Counsel first considers arguing that the district court undervalued Spann’s cooperation and did not shave enough time from the statutory minimum. But valuing substantial assistance given as part of a cooperation agreement under 18 U.S.C. § 3553(e) is a matter within the sentencing court’s discretion, and thus counsel rightly concludes that an appellate claim challenging the reduction as too little would be frivolous because we lack jurisdiction to review the contention. See 18 U.S.C. § 3742(a); United States v. Thomas, 11 F.3d 732, 735 (7th Cir.1993); United States v. Shaffer, 993 F.2d 625, 628-29 (7th Cir. 1993); United States v. Dean, 908 F.2d 215, 217-18 (7th Cir.1990). Although these cases predate United States v. Booker, 543 U.S. 220, 125 S.Ct. 738, 160 L.Ed.2d 621 (2005), we have explained in discussing sentence reductions under Federal Rule of Criminal Procedure 35(b) that Booker did not alter our limited jurisdiction under 18 U.S.C. § 3742(a), which is also the source of our jurisdiction here. See United States v. McGee, 508 F.3d 442, 444-45 (7th Cir.2007) (concluding that challenging extent of sentence reduction under Rule 35(b) would be frivolous); see also United States v. Chapman, 532 F.3d 625, 628 (7th Cir.2008); United States v. Parker, 543 F.3d 790, 792 (6th Cir.2008); United States v. Haskins, 479 F.3d 955, 957 (8th Cir.2007); United States v. McKnight, 448 F.3d 237, 238 (3d Cir.2006). We see no principled basis to distinguish sentence reductions given under Rule 35(b) from those given under § 3553(e), so we would conclude that we lack jurisdiction over a claim that the district court should have been more generous in rewarding Spann for her cooperation.1
Counsel next considers arguing that the district court erred in rejecting Spann’s contention that she was a minor or minimal participant in the conspiracy. See U.S.S.G. § 3B1.2. Though the court might have discussed this guidelines question more extensively, we agree with counsel that a challenge to the adverse ruling would be frivolous. When relying on § 3553(e) as authority to sentence a defendant below a mandatory minimum, a district court may not reduce the sentence based on factors other than the defendant’s cooperation. E.g., United States v. Johnson, 580 F.3d 666, 672-73 (7th Cir. 2009); United States v. Winebarger, 664 F.3d 388, 396 (3d Cir.2011); United States v. Jackson, 577 F.3d 1032, 1036 (9th Cir. 2009); United States v. Burns, 577 F.3d 887, 894 (8th Cir.2009) (en banc). The bottom of Spann’s guidelines imprisonment range ultimately was determined by the statutory minimum penalty, see U.S.S.G. § 5G1.1(c)(2); Gonzalez, 534 F.3d at 615; *567United States v. Tyler, 125 F.3d 1119, 1120 (7th Cir.1997). Any possible error in not applying § 3B1.2 was necessarily harmless because the court sentenced below the mandatory minimum, and any reduction below that minimum had to be based on cooperation alone.

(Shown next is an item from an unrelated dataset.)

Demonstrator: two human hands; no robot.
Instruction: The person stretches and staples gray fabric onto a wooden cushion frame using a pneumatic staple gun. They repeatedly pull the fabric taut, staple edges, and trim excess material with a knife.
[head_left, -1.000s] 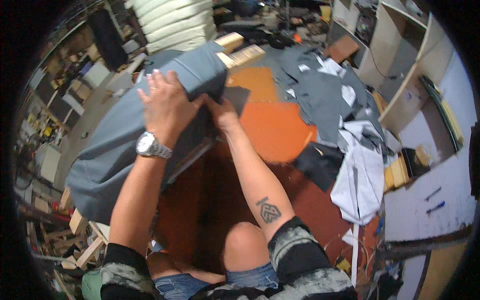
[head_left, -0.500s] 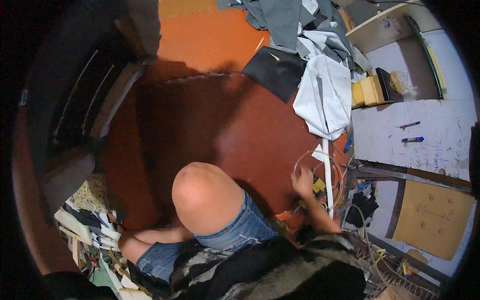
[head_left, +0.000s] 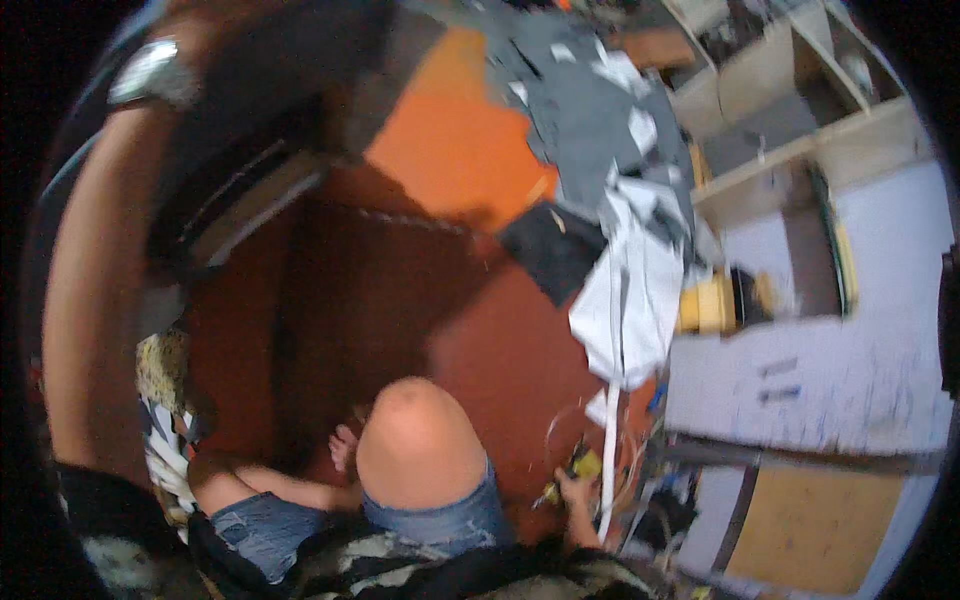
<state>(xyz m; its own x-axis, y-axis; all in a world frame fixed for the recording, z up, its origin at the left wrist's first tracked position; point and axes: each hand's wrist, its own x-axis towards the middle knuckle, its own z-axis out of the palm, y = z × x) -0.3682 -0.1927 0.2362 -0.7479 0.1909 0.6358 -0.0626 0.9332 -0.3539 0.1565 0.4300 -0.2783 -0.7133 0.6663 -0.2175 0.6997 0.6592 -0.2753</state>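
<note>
My left arm is raised along the left side, with a silver wristwatch (head_left: pixel 155 76) on it. My left hand (head_left: pixel 215 22) is smeared and partly cut off at the top edge, beside a large dark object, so its fingers cannot be read. Low down at the right, my right hand (head_left: pixel 575 489) is closed around a small yellow and dark tool (head_left: pixel 587 464); blur hides its exact kind. A thin clear hose (head_left: pixel 630 455) loops beside it, and a long white strip (head_left: pixel 609 450) runs just right of the hand.
White sheet material (head_left: pixel 625 310), a black piece (head_left: pixel 555 250) and heaped grey fabric (head_left: pixel 590 110) lie on the red-orange floor (head_left: pixel 490 340). At right stand a white panel (head_left: pixel 780 390), yellow foam blocks (head_left: pixel 707 305) and a brown board (head_left: pixel 815 525). Scraps (head_left: pixel 165 440) pile up at left.
My left arm has come up into view on the left. My right hand has closed on the yellow tool beside it. The view has shifted, so the surroundings sit lower.
</note>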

Counsel last considers whether Spann could challenge the substantive reasonableness of her prison sentence but correctly concludes that such a challenge would be frivolous. As we have explained, Spann’s sentence falls below the statutory minimum, and we have no authority to consider whether the district court should have deviated further from that minimum to reflect Spann’s cooperation. Moreover, the district court could not have deviated further from the minimum based on an analysis of the factors set forth in 18 U.S.C. § 3553(a). We thus would have no basis to assail the reasonableness of the sentence.
Accordingly, counsel’s motion to withdraw is Granted, and the appeal is Dismissed.